EXERCISE — Your answer must be the full listing, repeated word for word.

╭─ DATASET EXCERPT

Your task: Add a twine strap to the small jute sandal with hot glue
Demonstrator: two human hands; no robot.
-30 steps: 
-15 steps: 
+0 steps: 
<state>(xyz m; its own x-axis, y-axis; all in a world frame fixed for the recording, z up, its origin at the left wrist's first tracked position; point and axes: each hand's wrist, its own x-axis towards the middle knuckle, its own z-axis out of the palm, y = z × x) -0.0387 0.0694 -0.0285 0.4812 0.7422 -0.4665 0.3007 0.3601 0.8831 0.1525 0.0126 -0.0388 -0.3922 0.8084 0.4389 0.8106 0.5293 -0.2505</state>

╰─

SOLUTION BELOW —
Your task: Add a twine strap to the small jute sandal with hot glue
Demonstrator: two human hands; no robot.
-30 steps: 
-15 steps: 
+0 steps: 
<state>(xyz m; its own x-axis, y-axis; all in a world frame fixed for the recording, z up, its origin at the left wrist's first tracked position; point and axes: each hand's wrist, its own x-axis towards the middle knuckle, its own z-axis out of the palm, y = z × x) -0.0387 0.0694 -0.0285 0.4812 0.7422 -0.4665 0.3007 0.3601 0.8831 0.1525 0.0126 -0.0388 -0.3922 0.8084 0.4389 0.8106 0.5293 -0.2505</state>

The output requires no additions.